Akıllı Saat Verileriyle Erken Doğum Riski Tahmin Edilebilecek
Erken doğum, 5 yaş altı çocuk ölümlerinin en büyük nedeni olarak öne çıkarken, Washington Üniversitesi'nde yapılan yeni bir araştırma, giyilebilir cihazlardan elde edilen uyku verilerinin bu riski önceden tahmin etmekte etkili olabileceğini ortaya koydu. Araştırma kapsamında, 665 hamile bireyin ilk iki trimesterdeki uyku düzeni analiz edildi. Yaklaşık %14'ü erken doğum yapan bu bireylerden elde edilen veriler, makine öğrenimi modelleriyle değerlendirildi.

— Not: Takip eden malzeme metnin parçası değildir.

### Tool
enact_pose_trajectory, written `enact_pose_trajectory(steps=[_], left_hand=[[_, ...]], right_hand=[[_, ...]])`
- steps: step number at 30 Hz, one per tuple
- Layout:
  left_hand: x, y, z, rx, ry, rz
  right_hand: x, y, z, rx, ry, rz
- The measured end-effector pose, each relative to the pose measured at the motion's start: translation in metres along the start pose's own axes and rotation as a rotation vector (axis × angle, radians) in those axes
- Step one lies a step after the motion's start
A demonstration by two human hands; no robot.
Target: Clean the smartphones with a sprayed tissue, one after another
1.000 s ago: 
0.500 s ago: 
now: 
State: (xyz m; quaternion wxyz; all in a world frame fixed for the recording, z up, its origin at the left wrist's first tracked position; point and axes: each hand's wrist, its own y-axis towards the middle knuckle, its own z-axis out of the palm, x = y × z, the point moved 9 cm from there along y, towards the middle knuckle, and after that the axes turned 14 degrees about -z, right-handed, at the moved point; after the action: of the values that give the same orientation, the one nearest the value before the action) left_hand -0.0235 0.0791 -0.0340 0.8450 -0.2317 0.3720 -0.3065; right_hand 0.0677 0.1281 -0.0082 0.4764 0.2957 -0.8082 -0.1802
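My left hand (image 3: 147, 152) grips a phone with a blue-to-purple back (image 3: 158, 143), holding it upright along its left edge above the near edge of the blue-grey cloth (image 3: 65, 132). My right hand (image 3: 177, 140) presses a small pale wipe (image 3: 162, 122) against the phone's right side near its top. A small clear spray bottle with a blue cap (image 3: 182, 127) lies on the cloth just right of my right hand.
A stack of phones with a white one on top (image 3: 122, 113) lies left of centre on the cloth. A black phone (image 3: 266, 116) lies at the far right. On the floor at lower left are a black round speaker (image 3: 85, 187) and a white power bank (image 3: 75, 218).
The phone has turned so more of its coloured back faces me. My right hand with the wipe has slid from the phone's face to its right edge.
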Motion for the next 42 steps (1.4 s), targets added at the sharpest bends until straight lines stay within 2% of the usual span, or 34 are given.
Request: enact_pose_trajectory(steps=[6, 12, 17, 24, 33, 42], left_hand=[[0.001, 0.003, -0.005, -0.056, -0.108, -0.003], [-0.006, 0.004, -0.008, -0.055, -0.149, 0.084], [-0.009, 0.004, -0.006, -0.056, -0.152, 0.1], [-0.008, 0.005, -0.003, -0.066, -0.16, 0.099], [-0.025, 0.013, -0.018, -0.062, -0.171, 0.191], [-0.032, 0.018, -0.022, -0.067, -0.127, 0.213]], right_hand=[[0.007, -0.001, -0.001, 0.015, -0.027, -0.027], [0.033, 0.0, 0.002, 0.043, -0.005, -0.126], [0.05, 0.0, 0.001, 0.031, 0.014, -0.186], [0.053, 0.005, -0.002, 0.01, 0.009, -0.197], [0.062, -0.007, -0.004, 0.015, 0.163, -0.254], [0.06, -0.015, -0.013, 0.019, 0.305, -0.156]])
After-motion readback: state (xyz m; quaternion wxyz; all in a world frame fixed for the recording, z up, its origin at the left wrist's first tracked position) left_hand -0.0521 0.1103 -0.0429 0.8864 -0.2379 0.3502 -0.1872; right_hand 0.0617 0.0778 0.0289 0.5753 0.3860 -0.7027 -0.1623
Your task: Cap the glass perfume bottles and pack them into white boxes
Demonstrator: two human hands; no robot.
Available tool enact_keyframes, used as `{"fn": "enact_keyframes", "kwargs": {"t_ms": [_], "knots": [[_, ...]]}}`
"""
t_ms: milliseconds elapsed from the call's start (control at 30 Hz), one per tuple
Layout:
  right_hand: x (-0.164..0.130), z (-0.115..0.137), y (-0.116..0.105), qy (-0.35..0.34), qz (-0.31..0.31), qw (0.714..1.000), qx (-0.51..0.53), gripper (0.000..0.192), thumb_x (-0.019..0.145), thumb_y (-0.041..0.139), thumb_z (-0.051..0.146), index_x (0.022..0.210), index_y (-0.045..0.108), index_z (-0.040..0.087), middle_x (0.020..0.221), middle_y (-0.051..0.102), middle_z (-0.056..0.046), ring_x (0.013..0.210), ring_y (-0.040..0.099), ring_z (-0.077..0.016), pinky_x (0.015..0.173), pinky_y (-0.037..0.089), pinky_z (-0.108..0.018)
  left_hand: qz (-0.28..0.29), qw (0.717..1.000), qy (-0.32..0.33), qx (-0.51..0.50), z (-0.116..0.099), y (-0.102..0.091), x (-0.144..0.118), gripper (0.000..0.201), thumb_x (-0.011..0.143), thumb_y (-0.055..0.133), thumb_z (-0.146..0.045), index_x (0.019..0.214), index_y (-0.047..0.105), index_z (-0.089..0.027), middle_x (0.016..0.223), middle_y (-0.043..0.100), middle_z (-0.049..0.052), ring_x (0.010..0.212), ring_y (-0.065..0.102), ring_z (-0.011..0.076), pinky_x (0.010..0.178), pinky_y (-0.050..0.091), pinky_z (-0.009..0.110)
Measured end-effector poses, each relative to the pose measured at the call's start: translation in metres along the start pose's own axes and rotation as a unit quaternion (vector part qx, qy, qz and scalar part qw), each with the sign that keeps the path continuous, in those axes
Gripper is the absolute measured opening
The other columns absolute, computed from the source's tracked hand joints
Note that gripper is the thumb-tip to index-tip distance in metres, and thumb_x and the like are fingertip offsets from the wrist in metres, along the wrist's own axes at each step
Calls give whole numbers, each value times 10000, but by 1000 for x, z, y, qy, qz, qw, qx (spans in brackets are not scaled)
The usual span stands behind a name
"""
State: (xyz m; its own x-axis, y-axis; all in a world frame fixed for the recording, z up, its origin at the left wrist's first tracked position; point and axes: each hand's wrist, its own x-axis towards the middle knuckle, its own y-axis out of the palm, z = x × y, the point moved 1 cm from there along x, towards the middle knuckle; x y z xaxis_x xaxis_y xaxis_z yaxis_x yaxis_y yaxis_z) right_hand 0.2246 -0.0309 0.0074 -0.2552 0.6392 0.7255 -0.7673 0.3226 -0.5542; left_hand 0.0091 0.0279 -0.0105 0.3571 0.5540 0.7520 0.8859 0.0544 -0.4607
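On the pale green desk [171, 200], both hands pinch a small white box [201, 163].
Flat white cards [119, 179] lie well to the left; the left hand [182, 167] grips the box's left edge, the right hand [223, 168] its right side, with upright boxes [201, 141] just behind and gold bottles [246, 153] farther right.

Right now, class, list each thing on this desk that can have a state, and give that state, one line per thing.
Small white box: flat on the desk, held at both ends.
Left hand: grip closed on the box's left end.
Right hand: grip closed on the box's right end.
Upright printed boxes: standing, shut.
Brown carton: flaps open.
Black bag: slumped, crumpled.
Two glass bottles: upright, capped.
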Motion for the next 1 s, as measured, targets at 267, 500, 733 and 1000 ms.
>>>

Katılımcılar, vücut hareketlerini iki hafta boyunca ölçen klinik onaylı bir bileklik (aktigraf) kullandı ve aynı zamanda uyku alışkanlıklarına dair anket doldurdu. Uyku süresi, uyuma ve uyanma saatleri, uyku sırasındaki hareketlilik gibi veriler analiz edilerek, düzensiz uyku örüntülerinin erken doğum riskini artırdığı gözlemlendi.
Araştırmanın başyazarı Ben Warner ve Kadın Hastalıkları ve Doğum uzmanı Peinan Zhao, tutarlı uyku düzeninin ortalama uyku kalitesinden daha belirleyici olduğunu vurguladı. Uyku düzenindeki değişkenlik, erken doğum için güçlü bir tahmin aracı olarak öne çıktı. Zhao ayrıca modellerinin basit ve klinik olarak anlamlı veriler sunduğunu, bunun da potansiyel müdahale alanları için yön gösterici olabileceğini belirtti.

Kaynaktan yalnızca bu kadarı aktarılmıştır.